**Your instructions:** Output only the lines of the entries that follow, starting at the one with "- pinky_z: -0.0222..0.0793" and running down to the one with "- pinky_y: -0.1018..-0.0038", both included and unchanged.

Records to process START

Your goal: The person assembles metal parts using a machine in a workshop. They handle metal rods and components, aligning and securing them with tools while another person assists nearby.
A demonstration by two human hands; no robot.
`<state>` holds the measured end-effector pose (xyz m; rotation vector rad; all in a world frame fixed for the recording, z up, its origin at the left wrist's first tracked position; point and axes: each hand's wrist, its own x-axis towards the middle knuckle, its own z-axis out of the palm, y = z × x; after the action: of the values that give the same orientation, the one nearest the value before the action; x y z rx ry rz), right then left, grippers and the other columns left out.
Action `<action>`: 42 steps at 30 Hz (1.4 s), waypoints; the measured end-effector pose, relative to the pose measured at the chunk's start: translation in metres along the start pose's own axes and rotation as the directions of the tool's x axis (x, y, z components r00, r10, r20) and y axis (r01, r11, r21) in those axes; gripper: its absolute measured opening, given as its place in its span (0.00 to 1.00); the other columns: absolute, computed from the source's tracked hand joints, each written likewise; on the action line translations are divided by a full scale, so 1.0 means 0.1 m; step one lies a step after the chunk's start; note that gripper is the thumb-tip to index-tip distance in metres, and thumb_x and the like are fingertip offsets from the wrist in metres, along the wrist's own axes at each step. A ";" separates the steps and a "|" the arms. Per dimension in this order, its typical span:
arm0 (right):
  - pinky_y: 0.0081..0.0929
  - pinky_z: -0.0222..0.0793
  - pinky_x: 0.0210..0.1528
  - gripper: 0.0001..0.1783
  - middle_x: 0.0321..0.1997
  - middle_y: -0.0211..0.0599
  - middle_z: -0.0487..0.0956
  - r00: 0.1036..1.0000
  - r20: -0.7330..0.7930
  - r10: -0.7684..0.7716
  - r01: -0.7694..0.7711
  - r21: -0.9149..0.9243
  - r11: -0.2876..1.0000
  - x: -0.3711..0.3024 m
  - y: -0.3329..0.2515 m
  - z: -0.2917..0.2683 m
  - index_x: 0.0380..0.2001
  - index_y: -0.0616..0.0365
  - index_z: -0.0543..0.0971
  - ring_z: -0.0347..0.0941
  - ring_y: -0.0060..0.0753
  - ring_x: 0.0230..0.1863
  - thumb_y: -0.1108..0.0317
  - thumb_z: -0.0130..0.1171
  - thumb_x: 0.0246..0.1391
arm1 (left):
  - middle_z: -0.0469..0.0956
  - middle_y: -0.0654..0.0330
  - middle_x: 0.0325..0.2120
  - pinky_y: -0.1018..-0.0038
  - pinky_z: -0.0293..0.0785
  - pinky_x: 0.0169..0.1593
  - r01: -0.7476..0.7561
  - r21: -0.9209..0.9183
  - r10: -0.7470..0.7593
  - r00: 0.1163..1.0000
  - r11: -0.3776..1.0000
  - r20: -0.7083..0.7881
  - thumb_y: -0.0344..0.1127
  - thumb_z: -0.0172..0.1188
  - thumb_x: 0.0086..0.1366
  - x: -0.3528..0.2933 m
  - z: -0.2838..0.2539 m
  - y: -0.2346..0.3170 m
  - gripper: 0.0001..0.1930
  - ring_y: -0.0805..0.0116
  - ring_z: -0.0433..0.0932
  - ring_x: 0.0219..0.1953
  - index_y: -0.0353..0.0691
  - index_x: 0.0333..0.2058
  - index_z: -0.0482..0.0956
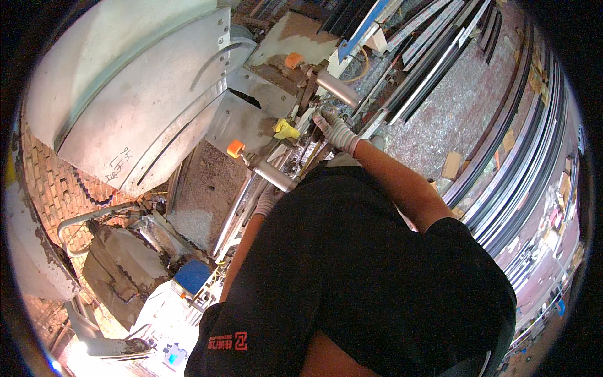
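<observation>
My right hand (337, 132), in a striped whitish glove, reaches to the machine's metal rail beside the upper cylinder (338, 88). Its fingers look bent closed at the rail, but what they grip is too small to make out. My left hand (266, 202), gloved alike, is low beside the nearer silver cylinder (275, 176); its fingers are hidden by the cylinder and my dark shirt. Orange knobs (235, 149) sit at the cylinders' outer ends. A yellow cloth-like piece (286, 129) lies on the machine between the two cylinders.
A large pale metal guard (151, 94) with curved slots rises at the left. Long dark and silver profiles (502, 207) lie bundled on the right, with more (433, 50) at the top. A blue box-like part (193, 276) stands lower left, near brick paving (53, 188).
</observation>
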<state>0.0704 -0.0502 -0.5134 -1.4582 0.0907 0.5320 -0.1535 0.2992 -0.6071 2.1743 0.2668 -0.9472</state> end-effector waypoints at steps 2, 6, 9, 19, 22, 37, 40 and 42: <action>0.35 0.66 0.61 0.43 0.58 0.41 0.77 0.998 -0.005 0.065 -0.065 0.033 0.997 -0.07 -0.17 0.04 0.61 0.68 0.71 0.70 0.34 0.59 0.36 0.55 0.63 | 0.85 0.54 0.40 0.68 0.77 0.47 0.006 -0.013 -0.006 1.000 1.000 0.002 0.42 0.63 0.68 0.00 0.00 0.00 0.25 0.66 0.82 0.40 0.36 0.60 0.72; 0.32 0.69 0.59 0.35 0.56 0.39 0.80 0.965 -0.050 0.257 -0.248 0.143 0.958 -0.10 -0.28 0.10 0.58 0.69 0.74 0.74 0.31 0.56 0.46 0.58 0.64 | 0.85 0.54 0.39 0.68 0.77 0.47 0.006 -0.029 -0.006 1.000 1.000 0.002 0.43 0.63 0.68 -0.03 0.03 -0.05 0.25 0.66 0.82 0.40 0.36 0.59 0.73; 0.28 0.72 0.53 0.23 0.52 0.38 0.82 0.982 -0.030 -0.186 0.180 -0.128 0.975 -0.02 -0.16 0.09 0.56 0.67 0.75 0.75 0.30 0.53 0.58 0.56 0.69 | 0.85 0.54 0.39 0.68 0.77 0.46 0.011 -0.047 -0.012 1.000 0.999 -0.004 0.43 0.63 0.68 -0.07 0.05 -0.08 0.25 0.67 0.82 0.39 0.36 0.59 0.73; 0.41 0.72 0.43 0.11 0.40 0.54 0.79 0.963 -0.125 -0.238 0.071 -0.736 0.673 0.19 0.03 -0.13 0.43 0.63 0.74 0.77 0.53 0.43 0.68 0.59 0.62 | 0.85 0.54 0.37 0.70 0.77 0.44 0.113 -0.093 -0.118 0.992 0.989 -0.053 0.45 0.63 0.68 -0.21 0.01 0.09 0.25 0.69 0.82 0.37 0.36 0.57 0.75; 0.47 0.72 0.43 0.11 0.38 0.55 0.79 0.929 -0.103 -0.356 0.128 -0.813 0.569 0.22 0.02 -0.24 0.43 0.63 0.75 0.76 0.60 0.41 0.74 0.55 0.57 | 0.85 0.55 0.36 0.71 0.77 0.43 0.140 -0.108 -0.145 0.989 0.984 -0.040 0.46 0.63 0.68 -0.27 -0.04 0.14 0.25 0.71 0.82 0.36 0.36 0.57 0.75; 0.28 0.73 0.49 0.28 0.48 0.34 0.81 1.000 -0.012 -0.029 0.029 0.027 0.999 0.00 0.19 0.11 0.56 0.65 0.74 0.75 0.28 0.47 0.51 0.61 0.66 | 0.84 0.53 0.43 0.71 0.77 0.47 0.041 -0.200 -0.037 0.999 0.979 0.024 0.43 0.63 0.69 -0.28 -0.01 -0.17 0.24 0.69 0.83 0.42 0.36 0.58 0.74; 0.29 0.74 0.47 0.31 0.46 0.32 0.81 0.964 -0.011 0.266 -0.249 0.320 0.914 0.05 0.23 0.14 0.56 0.63 0.75 0.76 0.26 0.45 0.47 0.63 0.63 | 0.84 0.54 0.44 0.71 0.77 0.48 0.082 -0.209 -0.082 0.997 0.974 0.009 0.43 0.63 0.69 -0.25 -0.04 -0.12 0.25 0.69 0.82 0.42 0.36 0.60 0.73; 0.31 0.75 0.47 0.32 0.45 0.32 0.82 0.958 -0.017 0.285 -0.268 0.292 0.918 0.12 0.26 0.14 0.55 0.62 0.75 0.77 0.28 0.46 0.46 0.65 0.61 | 0.83 0.54 0.46 0.71 0.77 0.49 0.080 -0.231 -0.081 0.997 0.970 0.007 0.41 0.62 0.69 -0.25 -0.09 0.02 0.25 0.70 0.81 0.43 0.36 0.61 0.72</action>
<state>0.0663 -0.0327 -0.5402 -1.1811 0.4112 0.6765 -0.1654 0.3062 -0.5843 1.9627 0.4476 -0.9104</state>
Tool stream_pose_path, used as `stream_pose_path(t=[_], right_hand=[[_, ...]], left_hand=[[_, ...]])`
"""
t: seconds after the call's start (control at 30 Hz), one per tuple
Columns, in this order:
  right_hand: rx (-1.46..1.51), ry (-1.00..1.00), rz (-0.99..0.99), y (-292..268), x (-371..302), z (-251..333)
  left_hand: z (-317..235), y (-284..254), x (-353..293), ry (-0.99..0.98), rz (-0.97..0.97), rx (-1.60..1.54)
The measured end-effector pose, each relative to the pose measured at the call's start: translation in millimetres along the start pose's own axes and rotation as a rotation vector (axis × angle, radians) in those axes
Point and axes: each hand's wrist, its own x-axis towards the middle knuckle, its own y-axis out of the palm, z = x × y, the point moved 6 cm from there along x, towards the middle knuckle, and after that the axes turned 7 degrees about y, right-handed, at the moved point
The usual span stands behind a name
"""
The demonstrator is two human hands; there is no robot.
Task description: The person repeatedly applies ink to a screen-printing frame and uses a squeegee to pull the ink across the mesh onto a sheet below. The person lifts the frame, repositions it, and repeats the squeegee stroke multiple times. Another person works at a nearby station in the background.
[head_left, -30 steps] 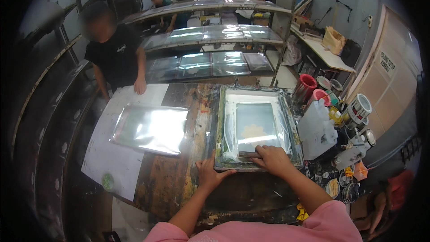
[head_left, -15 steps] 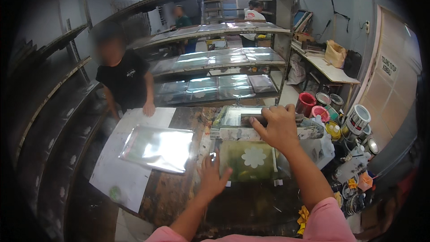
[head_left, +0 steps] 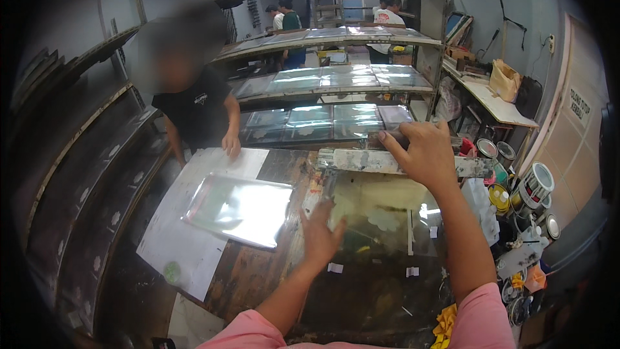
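Note:
My right hand [head_left: 426, 155] is closed over a dark squeegee bar [head_left: 378, 140] and the paint-caked near bar of a screen-printing frame [head_left: 361, 161], which is tilted up. Below lies a dark, glossy work surface [head_left: 368, 284] with a faint pale flower shape [head_left: 383, 220] in its olive-toned part. Small white tabs [head_left: 335, 268] are stuck on it. My left hand [head_left: 321, 236] hovers by its left edge, fingers apart, slightly blurred, with nothing visible in it. To its left, a stack of shiny clear plastic sheets [head_left: 239, 210] rests on white paper [head_left: 174, 239].
Across the table a person in a black shirt [head_left: 200, 106] has one hand near the paper. Racks [head_left: 336, 97] holding clear sheets stand behind. Paint cans [head_left: 537, 181] and bottles crowd the right side; yellow cloth [head_left: 444, 326] lies at the near right edge. Shelves [head_left: 77, 174] line the left.
The frame's near bar has risen and moved away with my right hand, exposing more of the glossy surface. The flower shape looks fainter. My left hand stays beside the surface. The view has shifted.

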Motion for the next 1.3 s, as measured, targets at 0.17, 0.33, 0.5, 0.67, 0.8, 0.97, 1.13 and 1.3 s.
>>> stream_pose_path(t=[0.17,0.33,0.5,0.67,0.8,0.97,1.13,1.3], right_hand=[[-0.021,0.017,0.072,2,-18,3],[-0.042,0.025,0.056,1,-21,10],[-0.044,0.021,0.047,1,-21,16],[-0.067,0.009,0.054,7,-31,15],[-0.097,-0.022,-0.027,6,-31,16],[-0.08,0.022,0.058,12,-18,9],[0.064,-0.01,0.04,19,-18,8],[-0.058,0.009,0.083,27,-27,-7]], left_hand=[[104,-58,-6,-0.085,-0.154,0.165],[237,-140,0,-0.13,-0.192,0.39],[316,-216,15,-0.407,-0.206,0.569],[268,-208,-12,-0.213,-0.307,0.868],[194,-140,-51,0.249,0.055,0.948],[190,-104,-60,0.031,0.333,0.881],[235,-99,-70,-0.119,0.429,0.765],[259,-130,-23,-0.073,0.42,0.732]])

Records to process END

**The answer:**
  - pinky_z: -0.0222..0.0793
  - pinky_x: 0.0210..0.1528
  - gripper: 0.0001..0.1783
  - middle_x: 0.0321..0.1997
  - middle_y: -0.0211..0.0599
  - middle_z: -0.0487..0.0956
  - r00: 0.1036..1.0000
  - r20: -0.7330..0.7930
  - r10: -0.7684..0.7716
  - r01: -0.7694..0.7711
  - r21: -0.9149..0.9243
  - r11: -0.2876..1.0000
  - x: -0.3711..0.3024 m
  - y: -0.3329..0.2515 m
  - z: -0.2917..0.2683 m
  - index_x: 0.0380..0.2001
  - index_y: -0.0616..0.0365
  - index_z: -0.0543..0.0971
  - ring_z: -0.0347..0.0941
  - ring_y: -0.0060..0.0753
  - ring_x: 0.0230..0.1863
  - thumb_y: -0.1108..0.0317
  - thumb_z: -0.0130..0.1171
  - thumb_x: 0.0246..0.1391
arm1 (left):
  - middle_z: -0.0469..0.0956
  - middle_y: -0.0654..0.0330
  - middle_x: 0.0325..0.2120
  - pinky_y: -0.1018..-0.0038

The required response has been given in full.